Ihre Finger, diese feingliedrigen samtumhüllten Kunstwerke. Sie hatten Spuren auf meiner Haut hinterlassen. Niemals zu Ende gegangene Wege. Wege durch Gletschereis und Wüstensand. Immer schön abwechselnd, dachte ich bitter. Schluckte tief und trocken. Brannte das Getränk meine Kehle hinunter. Und die Frage, was will sie?
Als ihre Lippen das Glas berührten, färbte sich die Stille rot. Und ihre Augen lagen darin wie glimmende Kohle. „Das ist gut“.
Sie nickte anerkennend der goldgelben Flüssigkeit zu.
„Schön, dass du gekommen bist“, sagte sie unvermittelt. Drehte sich kurz weg, um das Glas auf dem Schreibtisch abzustellen. Als sie danach meinen verständnislosen Blick auffing, fügte sie hinzu: „Zum Konzert, meine ich.“
„Du warst phantastisch“, entgegnete ich. „Unglaublich, wie deine Stimme gereift ist. Die tiefen Töne vibrieren förmlich. Sie sind rund und doch rau, man kann Abgründe dahinter erahnen.“
Sie winkte ab. „Ach was, in Wahrheit bin ich einfach nur alt geworden und muss mein Repertoire danach ausrichten. Aber es freut mich dennoch, dass es dir gefallen hat. Und woran arbeitest du gerade?“, fragte sie und deutete auf meinen Laptop. „Ich habe dich doch hoffentlich nicht gerade dabei gestört, deinen Protagonisten ins Jenseits zu befördern?“
Der leise Spott in ihrer Stimme war unüberhörbar.
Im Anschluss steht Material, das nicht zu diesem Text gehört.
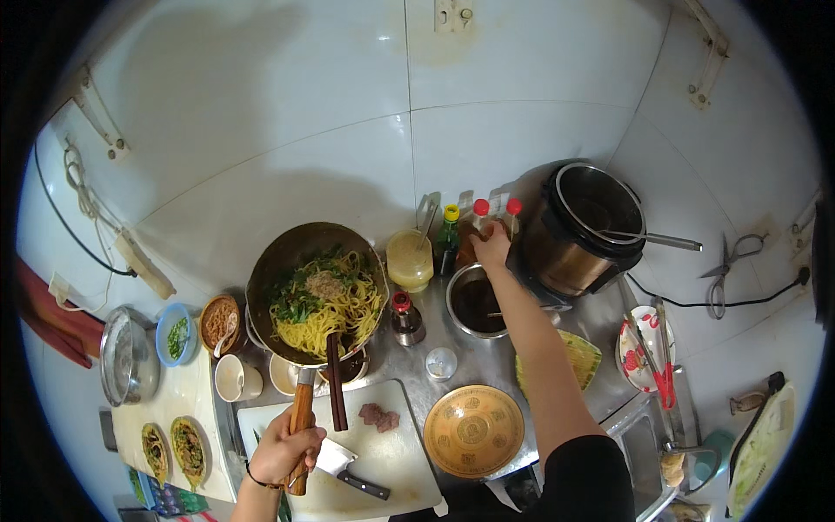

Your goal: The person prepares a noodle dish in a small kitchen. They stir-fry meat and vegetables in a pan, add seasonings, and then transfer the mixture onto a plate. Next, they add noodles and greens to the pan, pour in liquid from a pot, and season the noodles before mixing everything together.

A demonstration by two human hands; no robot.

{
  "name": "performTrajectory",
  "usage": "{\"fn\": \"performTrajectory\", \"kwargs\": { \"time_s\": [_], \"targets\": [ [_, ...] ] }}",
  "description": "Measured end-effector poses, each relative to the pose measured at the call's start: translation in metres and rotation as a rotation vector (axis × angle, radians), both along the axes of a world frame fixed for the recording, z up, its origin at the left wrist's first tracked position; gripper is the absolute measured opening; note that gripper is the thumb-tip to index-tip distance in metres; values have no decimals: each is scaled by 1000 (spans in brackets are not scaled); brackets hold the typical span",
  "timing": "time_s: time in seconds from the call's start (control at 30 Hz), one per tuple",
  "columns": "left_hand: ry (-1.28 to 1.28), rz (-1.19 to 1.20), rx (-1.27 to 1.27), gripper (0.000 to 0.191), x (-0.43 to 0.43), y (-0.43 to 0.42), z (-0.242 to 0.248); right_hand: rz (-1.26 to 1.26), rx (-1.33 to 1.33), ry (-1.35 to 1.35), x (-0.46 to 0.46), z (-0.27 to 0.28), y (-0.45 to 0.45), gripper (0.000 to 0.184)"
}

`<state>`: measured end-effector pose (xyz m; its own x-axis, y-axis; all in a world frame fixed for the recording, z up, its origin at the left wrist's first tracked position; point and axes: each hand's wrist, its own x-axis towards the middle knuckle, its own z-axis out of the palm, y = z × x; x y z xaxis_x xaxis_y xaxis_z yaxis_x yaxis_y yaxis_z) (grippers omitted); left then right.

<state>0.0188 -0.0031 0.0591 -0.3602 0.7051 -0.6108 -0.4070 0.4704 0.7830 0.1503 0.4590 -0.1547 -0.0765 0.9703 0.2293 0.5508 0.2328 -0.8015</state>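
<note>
My left hand [287, 447] grips the wooden handle of a wok [259, 261]. Yellow noodles [352, 297] lie in the wok with chopped greens [293, 293] and a small heap of pale brown seasoning [324, 284]. Dark chopsticks [336, 391] lean over its near rim. My right hand [492, 243] reaches to the back of the counter, its fingers at a red-capped bottle [481, 207]; whether they close on it cannot be told. A second red-capped bottle [514, 207] stands just right, a green bottle with a yellow cap [449, 238] to the left. Below my right forearm is a steel bowl of dark liquid [473, 303].
A kitchen knife [362, 484] and pieces of meat [378, 417] lie on the white cutting board [411, 502]. A patterned tan bowl [473, 430] sits beside it. An electric pressure cooker [564, 254] with a ladle stands at the back right, a sink [642, 450] nearer.
</note>
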Motion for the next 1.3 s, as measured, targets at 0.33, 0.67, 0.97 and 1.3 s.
{"fn": "performTrajectory", "kwargs": {
  "time_s": [0.33, 0.67, 0.97, 1.3],
  "targets": [
    [-59, -30, -7, 21, -8, 10, -8, -255, 66, -75, 42, 3, 12, 57],
    [-52, -116, 0, 19, -1, -5, -6, -81, 535, -17, 55, 92, -49, 43],
    [-81, -254, 7, 20, 13, -32, -13, 882, 900, -625, 30, 254, -166, 50],
    [-140, -276, 43, 22, 22, -53, -18, 959, 892, -851, 17, 258, -184, 30]
  ]
}}
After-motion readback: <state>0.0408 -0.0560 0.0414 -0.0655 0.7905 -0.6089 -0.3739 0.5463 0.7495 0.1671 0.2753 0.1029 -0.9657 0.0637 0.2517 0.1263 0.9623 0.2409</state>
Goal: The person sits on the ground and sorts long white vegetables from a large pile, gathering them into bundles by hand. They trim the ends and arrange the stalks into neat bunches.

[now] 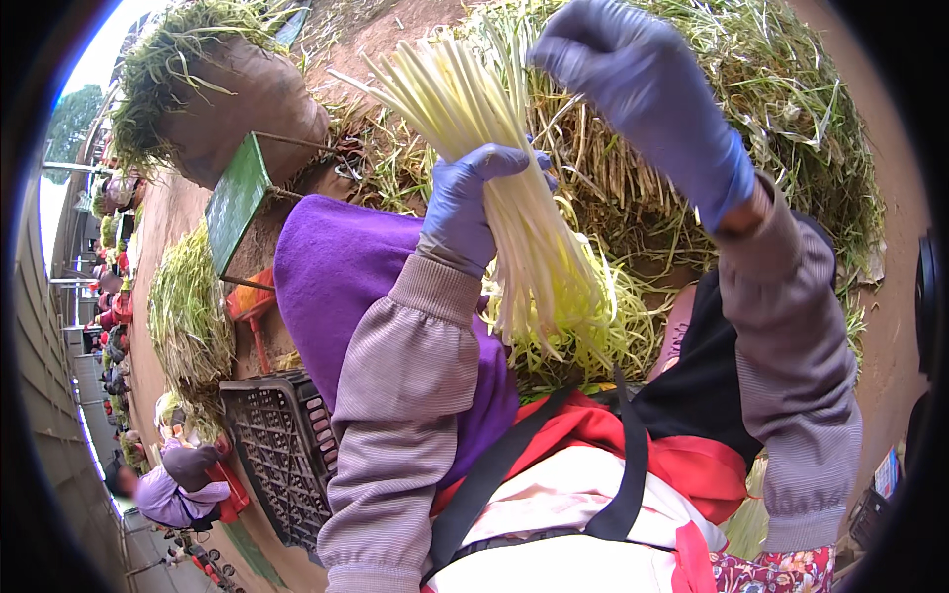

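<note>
My left hand, in a thin blue-violet glove, grips a thick bundle of long pale stalks. The bundle stands tilted, its even whitish ends fanned out at the top and its thin yellow-green ends hanging low. To the right of the stalk tops is my right hand, gloved alike, raised with curled fingers and blurred. Whether it holds anything is hidden. A purple cloth covers my left knee. Loose yellow-green leaves lie between my legs, below the bundle.
A large heap of uncleaned stalks spreads ahead. To the left are a stuffed sack, a green panel, another stalk pile and a black plastic crate. A seated person works farther left, with several others beyond.
</note>
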A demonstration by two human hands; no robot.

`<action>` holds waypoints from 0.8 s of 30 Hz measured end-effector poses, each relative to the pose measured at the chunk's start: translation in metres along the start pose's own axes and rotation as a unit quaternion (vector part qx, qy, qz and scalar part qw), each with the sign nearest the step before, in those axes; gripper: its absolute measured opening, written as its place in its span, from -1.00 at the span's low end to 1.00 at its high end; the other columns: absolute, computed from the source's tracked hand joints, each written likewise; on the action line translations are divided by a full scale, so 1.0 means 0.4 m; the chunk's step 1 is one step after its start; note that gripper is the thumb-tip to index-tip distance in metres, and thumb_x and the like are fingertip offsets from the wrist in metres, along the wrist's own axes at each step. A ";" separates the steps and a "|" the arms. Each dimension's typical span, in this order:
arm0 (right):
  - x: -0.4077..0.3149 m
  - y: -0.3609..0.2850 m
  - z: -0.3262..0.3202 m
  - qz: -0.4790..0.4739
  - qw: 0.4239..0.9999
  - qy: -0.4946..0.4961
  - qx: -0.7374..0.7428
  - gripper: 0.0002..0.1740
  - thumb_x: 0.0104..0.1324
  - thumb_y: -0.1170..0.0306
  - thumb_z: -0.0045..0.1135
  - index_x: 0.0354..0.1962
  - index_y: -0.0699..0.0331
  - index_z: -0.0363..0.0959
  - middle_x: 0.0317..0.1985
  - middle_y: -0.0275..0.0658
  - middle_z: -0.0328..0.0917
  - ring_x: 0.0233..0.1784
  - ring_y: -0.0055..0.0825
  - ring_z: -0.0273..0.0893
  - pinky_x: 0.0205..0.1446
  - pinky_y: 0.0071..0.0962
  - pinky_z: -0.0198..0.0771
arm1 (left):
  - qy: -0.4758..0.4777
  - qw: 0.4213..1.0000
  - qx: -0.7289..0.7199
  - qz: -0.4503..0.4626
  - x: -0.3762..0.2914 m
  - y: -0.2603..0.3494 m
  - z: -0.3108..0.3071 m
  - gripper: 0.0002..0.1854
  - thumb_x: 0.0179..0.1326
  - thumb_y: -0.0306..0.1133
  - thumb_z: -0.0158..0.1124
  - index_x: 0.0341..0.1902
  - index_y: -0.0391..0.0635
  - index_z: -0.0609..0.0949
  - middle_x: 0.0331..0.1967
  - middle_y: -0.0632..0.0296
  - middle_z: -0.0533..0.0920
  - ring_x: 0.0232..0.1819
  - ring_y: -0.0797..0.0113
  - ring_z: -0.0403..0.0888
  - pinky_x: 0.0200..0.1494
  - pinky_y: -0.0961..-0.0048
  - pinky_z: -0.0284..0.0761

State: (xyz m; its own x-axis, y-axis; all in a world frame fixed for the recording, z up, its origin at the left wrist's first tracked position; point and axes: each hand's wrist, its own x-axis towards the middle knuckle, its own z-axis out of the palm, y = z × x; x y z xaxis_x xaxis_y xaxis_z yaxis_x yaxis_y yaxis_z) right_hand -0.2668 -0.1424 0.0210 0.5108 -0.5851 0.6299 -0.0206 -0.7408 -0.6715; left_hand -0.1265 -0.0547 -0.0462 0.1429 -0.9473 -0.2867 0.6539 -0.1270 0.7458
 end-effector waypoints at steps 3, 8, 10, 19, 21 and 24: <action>-0.059 -0.006 0.059 -0.027 0.993 -0.082 -0.086 -0.85 0.04 0.44 0.12 -0.48 0.33 0.35 -0.67 -0.27 0.39 -0.62 -0.61 0.37 -0.54 -0.60 0.30 | -0.020 0.999 -0.037 -0.005 0.001 -0.010 -0.008 -0.68 -0.19 -0.52 0.14 -0.25 -0.30 0.44 -0.51 0.15 0.52 -0.50 0.31 0.54 -0.39 0.40 0.53; -0.074 0.018 0.095 0.041 0.988 -0.076 -0.129 -0.75 0.01 0.32 0.12 -0.47 0.34 0.35 -0.65 -0.08 0.41 -0.57 -0.22 0.45 -0.48 -0.40 0.35 | -0.088 0.993 -0.080 0.002 0.010 -0.010 -0.018 -0.66 -0.21 -0.56 0.09 -0.23 -0.29 0.44 -0.45 0.19 0.53 -0.44 0.38 0.53 -0.33 0.45 0.51; -0.066 0.019 0.090 0.048 0.984 -0.076 -0.153 -0.80 0.03 0.39 0.11 -0.46 0.34 0.35 -0.68 -0.13 0.40 -0.64 -0.37 0.43 -0.54 -0.53 0.33 | -0.082 0.994 -0.070 0.001 0.005 -0.008 -0.018 -0.64 -0.22 -0.57 0.09 -0.21 -0.28 0.43 -0.42 0.20 0.52 -0.41 0.37 0.53 -0.31 0.45 0.50; -0.040 0.017 0.055 0.236 0.960 -0.119 0.094 -0.90 0.04 0.48 -0.01 -0.58 0.35 0.36 -0.76 -0.36 0.34 -0.76 -0.68 0.33 -0.73 -0.70 0.29 | -0.099 0.995 0.008 0.007 -0.024 -0.003 0.008 -0.65 -0.18 -0.39 0.10 -0.23 -0.24 0.47 -0.34 0.10 0.53 -0.28 0.23 0.52 -0.12 0.34 0.43; -0.041 0.016 0.050 0.324 0.924 -0.098 0.176 -0.91 0.05 0.49 -0.03 -0.58 0.34 0.34 -0.76 -0.36 0.33 -0.79 -0.68 0.30 -0.75 -0.72 0.28 | -0.125 0.992 -0.008 -0.017 -0.023 0.000 0.012 -0.64 -0.17 -0.38 0.09 -0.20 -0.23 0.44 -0.32 0.09 0.52 -0.27 0.22 0.51 -0.11 0.33 0.42; -0.041 0.014 0.048 0.338 0.913 -0.111 0.198 -0.93 0.05 0.54 -0.09 -0.59 0.34 0.31 -0.77 -0.32 0.33 -0.80 -0.67 0.32 -0.80 -0.71 0.26 | -0.156 0.984 -0.064 -0.047 -0.019 -0.010 0.017 -0.61 -0.24 -0.47 0.11 -0.21 -0.23 0.39 -0.43 0.17 0.48 -0.37 0.28 0.49 -0.27 0.40 0.45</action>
State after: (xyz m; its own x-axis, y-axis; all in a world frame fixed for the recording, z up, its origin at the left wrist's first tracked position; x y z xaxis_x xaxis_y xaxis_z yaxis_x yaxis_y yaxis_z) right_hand -0.2590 -0.1307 -0.0008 0.6590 -0.7508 -0.0449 -0.1042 -0.0320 -0.9940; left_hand -0.1352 -0.0492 -0.0428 -0.1458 -0.9798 -0.1368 0.7450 -0.1997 0.6365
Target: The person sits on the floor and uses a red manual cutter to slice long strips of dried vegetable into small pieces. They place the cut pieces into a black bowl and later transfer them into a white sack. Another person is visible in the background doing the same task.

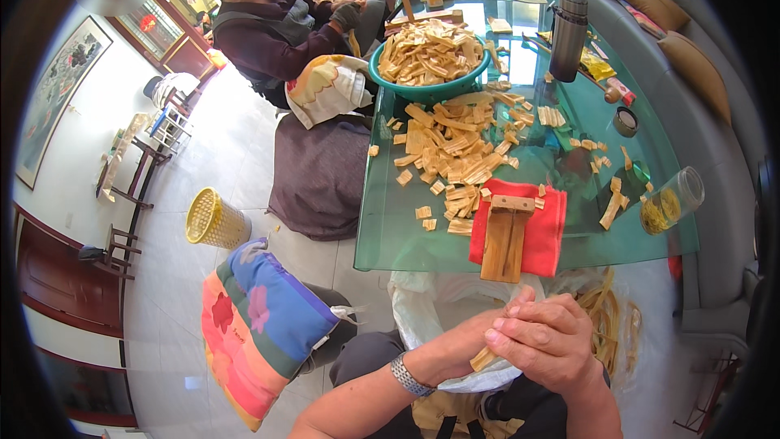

„Ich habe einen neuen Gedichtband publiziert, deshalb bin ich auch in dieser Stadt. Der Verlag ist der Ansicht, dass Signierstunden dem Verkauf förderlich seien … Na ja, davor lese ich natürlich auch. Du siehst“, sagte ich, „der Zufall hat uns zusammengeführt nach so langer Zeit. Der Zufall und die Kunst.“
„Ist das nun gut oder schlecht? Ich meine, glaubst du an die Strategie des Verlags?“
Sie blickte mich lauernd an. Ich war überzeugt, sie hatte längst bemerkt, dass meine Selbstsicherheit nur eine gespielte war. Dass meinen Lippen Worte entkamen, die nicht mit meinen tatsächlichen Gedanken überein stimmten. Bevor ich antwortete, nahm ich einen tiefen Schluck von meinem Whiskey. Er war in meiner Hand bereits warm geworden.
„Ja, warum auch nicht?“, flüsterte ich und sah sie unverwandt an.
„Ich müsste mal … dringend“, sagte sie und blickte sich fragend um.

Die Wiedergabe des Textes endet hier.